Realtime Data Caching with multiple subscribers and live updates

Question

I have a design problem. I have an application which subscribes to a realtime system to show data. essentially what happens is the client connects to a server, downloads a snapshot of the data at the current time, and subscribes for live updates, which are immediately displayed on the UI.

One problem we have is that we can open multiple realtime reports which means that we have multiple connections and duplications of data which are not necessary. So we want to make a central data repository to hold all of the data and serve it to the reports, so that we only use 1 socket connection and one set of data crosses the wire.

The problem I have is this. When a report subscribes to my data repository, it retrieves the snapshot at the present time, and then receives live updates afterward. That means my repository is updating it's internal cache with the live updates from the server, and sending those updates to subscribed reports.

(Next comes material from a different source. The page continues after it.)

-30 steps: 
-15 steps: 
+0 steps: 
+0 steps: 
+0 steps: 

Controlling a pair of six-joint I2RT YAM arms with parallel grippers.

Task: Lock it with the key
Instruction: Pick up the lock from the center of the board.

when another report connects to the repository, it needs to also download the current data and subscribe to updates. However, if updates come in while the snapshot is being downloaded, they will be missed by the report. I also can't lock the cache while the snapshot is being downloaded, because that would cause report 1 to stop updating while report 2 gets its snapshot.

how can i ensure that report 1 continues to get its updates, while report 2 downloads an unmolested snapshot and then begins to receive all the updates that it missed in the meantime as well as future updates?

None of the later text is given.